If we can start from an economic policy perspective, policymakers are asking the wrong question: how to increase exports? Instead, the more pressing and immediate question that they must address is: how to expand economic productive capacity? The World Bank, in its recent report, assessed Pakistan’s annual export potential at $88.1 billion.

With the current exports hovering over $32.5 billion in FY22, the potential works out to be about four times the current level. The size of the missing exports is therefore quite a startling disclosure. As stated above, our exports in FY22 were $32.5 billion compared to India’s $680 billion. For a fair comparison, our per capita exports were $140, compared to India’s $483.

Pakistan’s level of per capita exports in FY22 was achieved by India in 2006. This means that we are 17 years behind India in terms of export performance. Undoubtedly, we have a lot of economic potential. Our country is located at the crossroads of South Asia, Central Asia, China, and the Middle East and is, thus, at the center of a very large regional market with a vast population, diverse resources, and untapped potential for trade.
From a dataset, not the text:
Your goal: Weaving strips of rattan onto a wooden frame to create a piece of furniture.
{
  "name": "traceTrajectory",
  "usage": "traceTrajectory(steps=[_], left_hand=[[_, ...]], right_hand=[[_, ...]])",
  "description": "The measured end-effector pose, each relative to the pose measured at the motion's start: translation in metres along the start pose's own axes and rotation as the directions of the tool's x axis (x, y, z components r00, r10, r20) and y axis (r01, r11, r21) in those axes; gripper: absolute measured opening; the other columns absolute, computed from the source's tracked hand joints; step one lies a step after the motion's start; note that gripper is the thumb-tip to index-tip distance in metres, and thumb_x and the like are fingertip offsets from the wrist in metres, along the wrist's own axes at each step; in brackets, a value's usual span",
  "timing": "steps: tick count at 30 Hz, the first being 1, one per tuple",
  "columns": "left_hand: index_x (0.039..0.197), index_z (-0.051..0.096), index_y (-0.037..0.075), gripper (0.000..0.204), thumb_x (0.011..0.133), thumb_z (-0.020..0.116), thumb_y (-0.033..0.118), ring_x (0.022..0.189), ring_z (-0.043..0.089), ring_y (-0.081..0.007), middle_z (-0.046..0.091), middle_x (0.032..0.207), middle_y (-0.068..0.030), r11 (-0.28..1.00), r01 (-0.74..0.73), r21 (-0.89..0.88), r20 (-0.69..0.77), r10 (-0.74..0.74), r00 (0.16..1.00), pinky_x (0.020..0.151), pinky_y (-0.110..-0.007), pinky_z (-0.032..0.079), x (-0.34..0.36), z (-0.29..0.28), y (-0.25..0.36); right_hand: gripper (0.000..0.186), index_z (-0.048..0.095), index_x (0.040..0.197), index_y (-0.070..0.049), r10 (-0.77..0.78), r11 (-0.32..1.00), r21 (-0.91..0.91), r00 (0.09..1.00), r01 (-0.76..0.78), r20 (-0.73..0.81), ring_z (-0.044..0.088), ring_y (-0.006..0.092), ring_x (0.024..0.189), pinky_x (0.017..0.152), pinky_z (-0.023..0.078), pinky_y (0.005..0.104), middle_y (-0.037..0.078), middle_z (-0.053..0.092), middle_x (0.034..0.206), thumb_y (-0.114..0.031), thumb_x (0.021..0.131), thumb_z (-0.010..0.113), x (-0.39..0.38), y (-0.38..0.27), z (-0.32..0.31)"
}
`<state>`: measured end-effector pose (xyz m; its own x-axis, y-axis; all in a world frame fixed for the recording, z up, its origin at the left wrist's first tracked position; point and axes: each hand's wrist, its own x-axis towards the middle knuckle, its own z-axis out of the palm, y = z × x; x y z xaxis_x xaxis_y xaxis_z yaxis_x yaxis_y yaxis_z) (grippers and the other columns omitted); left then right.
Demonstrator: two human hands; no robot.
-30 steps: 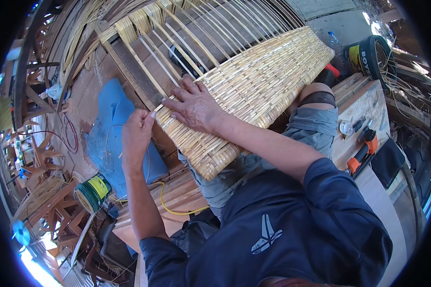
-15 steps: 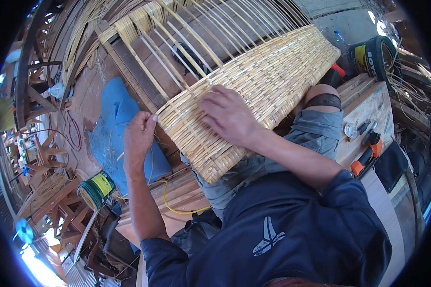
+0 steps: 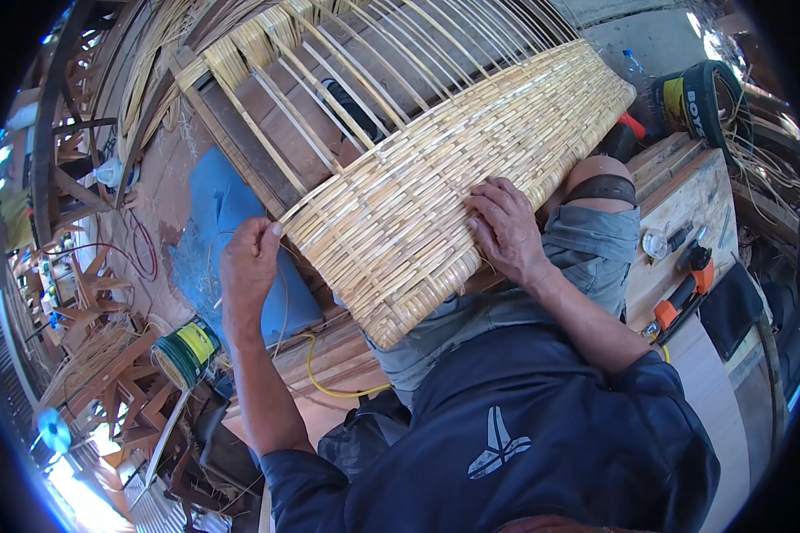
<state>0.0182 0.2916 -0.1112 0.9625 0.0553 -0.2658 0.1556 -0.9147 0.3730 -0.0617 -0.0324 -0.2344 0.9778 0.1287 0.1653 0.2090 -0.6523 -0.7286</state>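
A tightly woven rattan panel lies slanted across my lap, its bare rods running up from the far side of the weave. At the panel's left corner my left hand is closed in a pinch on a thin rattan strand, part of which hangs down below the wrist. My right hand lies on the weave near the bound near edge, fingers slightly bent and apart, with nothing seen in it. The underside of the panel is hidden.
A blue sheet lies on the floor left of the panel, with a green bucket nearer me. At right, an orange-and-black tool rests on a wooden board. A dark bucket stands beyond. A yellow cord curves beside my legs.
My right hand has moved right and toward me, from the left part of the weave to its near edge. My left hand stays pinched by the corner, and the panel has shifted slightly.
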Motion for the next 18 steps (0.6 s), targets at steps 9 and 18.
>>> traceTrajectory(steps=[9,18], left_hand=[[0.094,0.062,0.001,0.026,0.09,0.057,0.027,0.062,0.051,-0.0151,0.055,0.066,-0.01,0.999,-0.05,-0.01,-0.076,0.049,0.996,0.061,-0.031,0.043,0.002,0.002,-0.004],[0.09,0.064,0.0,0.053,0.092,0.046,0.049,0.058,0.052,-0.0145,0.056,0.063,-0.0077,0.987,0.112,-0.118,-0.102,-0.124,0.987,0.055,-0.031,0.041,-0.015,-0.041,-0.066]], right_hand=[[0.028,0.059,0.105,-0.002,-0.02,1.0,-0.02,1.0,0.02,-0.003,0.049,0.0367,0.111,0.097,0.037,0.0446,0.016,0.057,0.112,-0.011,0.079,0.06,0.002,0.007,-0.002],[0.026,0.058,0.104,-0.002,-0.124,0.992,-0.001,0.991,0.124,-0.039,0.049,0.0368,0.109,0.096,0.038,0.0451,0.017,0.057,0.109,-0.013,0.08,0.056,0.002,0.013,0.01]])
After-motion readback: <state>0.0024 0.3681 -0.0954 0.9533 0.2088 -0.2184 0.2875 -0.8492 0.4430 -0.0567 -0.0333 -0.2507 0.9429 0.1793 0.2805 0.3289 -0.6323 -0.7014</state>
But our concern here is with long-term performance and not the drastic fall in exports in the current fiscal, which is due to a default-like situation triggered by balance-of-payments, fiscal, untapped export potential sectors, and political crises.

The ADB (Asian Development Bank) says Pakistan is a relatively large country; however, its trade openness remains remarkably low. Citing an example, it says countries that have GDPs comparable to those of Pakistan but with much higher trade-to-GDP ratios include the Philippines, the Netherlands, and Viet Nam. India’s GDP is almost 10 times larger than Pakistan’s, yet trade plays a greater role in its economy.

The dominance of textile products in Pakistan’s exports raises the issue of diversification—or potentially the lack of it. Concentrating too much on only a few traditional sectors or products poses risks to an economy since shocks to the dominant sector can more easily cause an economy-wide recession. It is about time the government adopted a policy paradigm that incentivizes the generation and production of new products with a competitive and comparative advantage.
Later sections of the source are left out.